■ **Data provided**:
*** Begin section ***

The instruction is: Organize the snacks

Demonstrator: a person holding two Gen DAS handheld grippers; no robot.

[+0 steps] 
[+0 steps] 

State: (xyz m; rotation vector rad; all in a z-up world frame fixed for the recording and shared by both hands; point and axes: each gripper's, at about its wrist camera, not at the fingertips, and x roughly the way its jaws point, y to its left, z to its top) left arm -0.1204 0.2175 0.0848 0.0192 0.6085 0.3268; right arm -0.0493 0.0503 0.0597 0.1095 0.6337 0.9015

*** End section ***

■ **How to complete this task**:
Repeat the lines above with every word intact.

■ **Result**:
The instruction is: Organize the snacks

Demonstrator: a person holding two Gen DAS handheld grippers; no robot.

[+0 steps] 
[+0 steps] 

State: (xyz m; rotation vector rad; all in a z-up world frame fixed for the recording and shared by both hands; point and axes: each gripper's, at about its wrist camera, not at the fingertips, and x roughly the way its jaws point, y to its left, z to its top) left arm -0.1204 0.2175 0.0848 0.0192 0.6085 0.3268; right arm -0.0493 0.0503 0.0597 0.1095 0.6337 0.9015

Nothing further is required of the output.